Delivering
According to George Campbell, national secretary of the Automotive, Metals and Engineering Union, "we can never again allow the trade union movement to become so weak that large sections of it are dependent upon a Labor government to deliver".
Campbell is right. But why is the Australian union movement today so weak? It's because unions have spent the last decade delivering to the ALP government through the Accord: a policy that Campbell's union has always defended, indeed promoted. The trade union movement has delivered its members, bound and gagged by the Accord and the "need to re-elect Labor", to the employers. The interests of working people have been sacrificed for the sake of "international competitiveness" — the current euphemism for employers' profits.
It is time for the union movement to deliver the goods to its members, not its members to the bosses. For 10 years now, the ACTU has ensured that wage rises lag behind inflation, that they are as few and far between as possible, that they are delayed into the future (through superannuation) and that they accrue to fewer and fewer workers (through enterprise bargaining, in which many workers aren't able to secure new "bargains").
The ALP promised that these sacrifices would make Australian industry more competitive, which in turn would enable "industry to create jobs". The unemployment figure — over 1 million people — tell us the truth about that lie.
The role of the ALP is the other side of the cause of union weakness: the Accord is only a particularly nasty instance of a general strategy of subordinating the unions to the ALP. That strategy will always produce disaster, because the ALP is deliberately and consciously subordinate to the needs of big business — witness the massive cuts to corporate tax that Keating promised before the elections.
To overcome its weakness, the union movement has to overcome the illusion that the Labor government is capable of "delivering". The election result has delivered a reprieve from Hewson-Howard industrial policies; but another three years like the last 10 will ensure that the Liberal alternative gains more support the next time around.

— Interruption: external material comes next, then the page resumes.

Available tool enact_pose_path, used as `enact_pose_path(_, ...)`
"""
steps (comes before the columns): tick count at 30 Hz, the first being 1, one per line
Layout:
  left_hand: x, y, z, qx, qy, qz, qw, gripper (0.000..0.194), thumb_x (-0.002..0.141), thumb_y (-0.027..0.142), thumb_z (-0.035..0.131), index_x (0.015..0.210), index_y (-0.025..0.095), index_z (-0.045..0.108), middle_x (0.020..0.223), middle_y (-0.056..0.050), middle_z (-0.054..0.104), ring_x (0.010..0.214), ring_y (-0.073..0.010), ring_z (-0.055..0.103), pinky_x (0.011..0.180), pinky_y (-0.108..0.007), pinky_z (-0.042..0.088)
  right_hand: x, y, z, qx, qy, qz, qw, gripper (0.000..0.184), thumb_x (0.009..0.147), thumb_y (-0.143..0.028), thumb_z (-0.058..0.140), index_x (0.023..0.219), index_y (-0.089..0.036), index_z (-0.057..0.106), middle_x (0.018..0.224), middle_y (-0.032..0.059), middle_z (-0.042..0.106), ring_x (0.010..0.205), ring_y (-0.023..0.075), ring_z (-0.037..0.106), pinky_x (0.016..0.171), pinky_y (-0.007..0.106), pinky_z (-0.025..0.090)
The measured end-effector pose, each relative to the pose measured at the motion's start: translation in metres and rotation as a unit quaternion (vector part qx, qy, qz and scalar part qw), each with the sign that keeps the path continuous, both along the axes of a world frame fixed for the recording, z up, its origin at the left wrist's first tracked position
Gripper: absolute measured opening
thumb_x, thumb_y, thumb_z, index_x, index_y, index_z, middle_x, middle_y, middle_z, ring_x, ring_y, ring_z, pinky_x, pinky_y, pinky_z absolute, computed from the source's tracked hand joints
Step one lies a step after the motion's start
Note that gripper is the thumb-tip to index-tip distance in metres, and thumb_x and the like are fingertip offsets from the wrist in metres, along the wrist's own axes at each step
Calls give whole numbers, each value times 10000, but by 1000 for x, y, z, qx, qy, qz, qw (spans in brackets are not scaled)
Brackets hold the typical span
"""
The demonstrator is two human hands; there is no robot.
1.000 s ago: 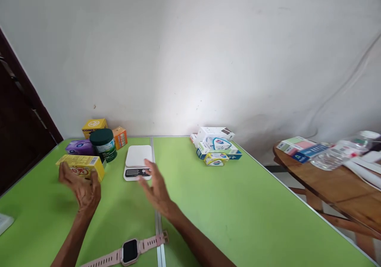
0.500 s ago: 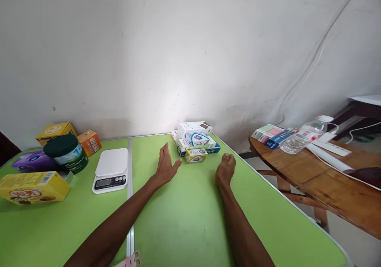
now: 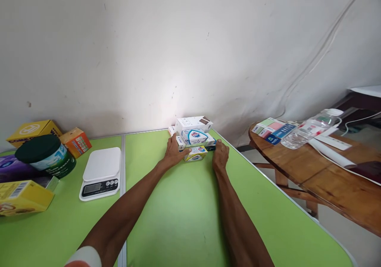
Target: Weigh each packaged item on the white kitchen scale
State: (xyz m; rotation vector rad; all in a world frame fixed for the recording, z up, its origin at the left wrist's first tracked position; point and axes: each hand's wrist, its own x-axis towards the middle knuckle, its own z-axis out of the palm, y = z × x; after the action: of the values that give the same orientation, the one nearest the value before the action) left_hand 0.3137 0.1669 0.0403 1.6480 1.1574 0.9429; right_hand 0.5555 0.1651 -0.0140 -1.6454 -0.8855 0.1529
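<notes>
My left hand (image 3: 173,152) is at the left end of a small stack of boxes, its fingers around the end of a long white and dark-blue box (image 3: 212,148). Its thumb reaches to a small yellow box (image 3: 195,153) in front. At the long box's right end, my right hand (image 3: 220,155) has its fingers curled against it. On top lie a small white box with a blue outline (image 3: 195,136) and, behind it, a larger white box (image 3: 194,124). My hands partly cover both ends of the long box.
A white kitchen scale (image 3: 101,173) stands left of the table's metal seam. Farther left are a dark green tub (image 3: 44,155), an orange box (image 3: 76,142) and yellow boxes (image 3: 25,197). On the wooden table (image 3: 330,187) at right lie a plastic bottle (image 3: 311,130) and flat cartons (image 3: 272,131).
Both hands have moved in to the box stack from either side and closed on the long box's ends. The view has shifted slightly, so the scale and left-hand items appear farther left.
</notes>
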Motion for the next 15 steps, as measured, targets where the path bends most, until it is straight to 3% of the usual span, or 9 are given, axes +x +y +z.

Unions can't adequately defend their members without being involved in politics as well as active on the job. But it has to be a quite different politics from that of the misnamed Labor Party. Today, it requires campaigning for new policies, such as automatic wage indexation, increases in taxes on profits and reductions in taxes on working peoples' wages, with increased government revenue going to education, health, environmental protection and welfare. And it requires union officials with the courage to break decisively with the ALP and to join with others in building a party that really represents working people.